SteamTherapy Advice for 2013: Have a Diet Plan!
New Year resolutions for many include diets. As admirable as that may be, we are here to offer strong SteamTherapy Advice to banish thoughts of diets and embrace having a diet plan instead.
Being “on a diet” is very different from “having a diet plan.”
One implies something temporary that’s based on deprivation, while the other is a long-term habit. Only one of these choices is headed for success.
Let’s compare these two approaches to eating so you can make an educated decision if you’re one of the millions of people who enters “weight loss” into the search bar.
On a Diet vs. having a Diet Plan
On A Diet |
A Diet Plan |
Negative |
Positive |
Punishment |
Nourishment |
Temporary |
Permanent |
Unsustainable over time |
Sustainable |
Foods are considered good or bad |
Food is not an adjective, nor does it have a personality |
Food is to be rejected |
Food is to be embraced |
Coupled with anxiety & depression |
Coupled with self-efficacy |
The food has all the control |
You have the control |
Ignores & overrides the body’s hunger signals |
Based on the body’s hunger signals |
You wouldn’t make a child do it |
Would be healthy plan for child |
You can’t be trusted to do the right thing |
The choices are yours |
Usually motivated by aesthetic reasons |
Usually motivated by desire for health |
Feel hungry most of the time |
Feel satiated most of the time |
Did you figure out that the left hand column should be left to actors and actresses who want to lose a lot of weight quickly for a movie shoot?
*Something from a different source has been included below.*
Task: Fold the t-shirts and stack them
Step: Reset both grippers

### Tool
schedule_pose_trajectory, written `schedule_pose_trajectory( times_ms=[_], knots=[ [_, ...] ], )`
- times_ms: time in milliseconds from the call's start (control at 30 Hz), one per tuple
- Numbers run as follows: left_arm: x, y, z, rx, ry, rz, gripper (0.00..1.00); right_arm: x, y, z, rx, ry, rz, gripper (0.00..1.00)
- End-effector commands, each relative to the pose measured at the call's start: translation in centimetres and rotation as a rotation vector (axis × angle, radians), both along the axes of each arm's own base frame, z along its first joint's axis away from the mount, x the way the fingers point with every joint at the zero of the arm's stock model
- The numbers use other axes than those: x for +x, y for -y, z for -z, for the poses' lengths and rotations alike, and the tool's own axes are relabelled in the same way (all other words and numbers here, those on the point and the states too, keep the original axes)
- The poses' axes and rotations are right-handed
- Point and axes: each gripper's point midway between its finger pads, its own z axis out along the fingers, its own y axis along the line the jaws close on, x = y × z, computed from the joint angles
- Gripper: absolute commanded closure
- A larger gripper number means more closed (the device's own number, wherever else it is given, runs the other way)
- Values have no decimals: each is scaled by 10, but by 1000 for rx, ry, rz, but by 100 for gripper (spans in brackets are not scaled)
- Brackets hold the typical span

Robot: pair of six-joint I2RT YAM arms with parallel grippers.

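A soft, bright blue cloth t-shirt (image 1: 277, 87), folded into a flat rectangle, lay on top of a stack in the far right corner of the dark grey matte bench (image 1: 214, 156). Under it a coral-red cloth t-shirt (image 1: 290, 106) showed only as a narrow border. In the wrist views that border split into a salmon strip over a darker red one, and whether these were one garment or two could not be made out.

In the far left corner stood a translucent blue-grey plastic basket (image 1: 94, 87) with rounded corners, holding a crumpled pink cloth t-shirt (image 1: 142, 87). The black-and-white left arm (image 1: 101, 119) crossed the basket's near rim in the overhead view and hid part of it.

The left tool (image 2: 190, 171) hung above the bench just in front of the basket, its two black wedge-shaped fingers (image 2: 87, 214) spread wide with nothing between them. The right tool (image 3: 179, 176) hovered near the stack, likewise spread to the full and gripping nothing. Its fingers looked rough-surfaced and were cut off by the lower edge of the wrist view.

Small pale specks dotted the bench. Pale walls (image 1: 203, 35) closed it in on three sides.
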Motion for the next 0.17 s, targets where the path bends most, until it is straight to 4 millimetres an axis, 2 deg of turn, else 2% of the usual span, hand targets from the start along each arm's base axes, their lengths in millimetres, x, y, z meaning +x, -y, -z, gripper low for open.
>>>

Even then, it’s a bad health choice.
How many people do you know who went on a diet, then remained slim and fit? If you have, chances are you met someone with good weight loss maintenance skills - in other words, then had a diet plan and weren't on a diet. Anyone who is truly “successful” on a diet long-term would weigh zero, right?
SteamTherapy Advice for 2013: Pay Attention to What You Eat!
Here's our advice for 2013: rather than think of what you believe you must give up (deprivation mentality), make a list of the foods you love and foods you know are healthy that you’d eat.
Eat them.
Then just pay attention to the amount you’re eating of both the junkie and healthful foods.
That’s it. Just pay attention.
No self-judging, no recriminations, no restrictions - just increase your awareness. Keep a food journal and watch what happens. Food journal - helpful. Scale - not helpful.
One last tip - The scale was originally invented for butchers to use. Keep that in mind if you tend to rely on it for your self-worth.
We wish you great success with your diet plan for 2013!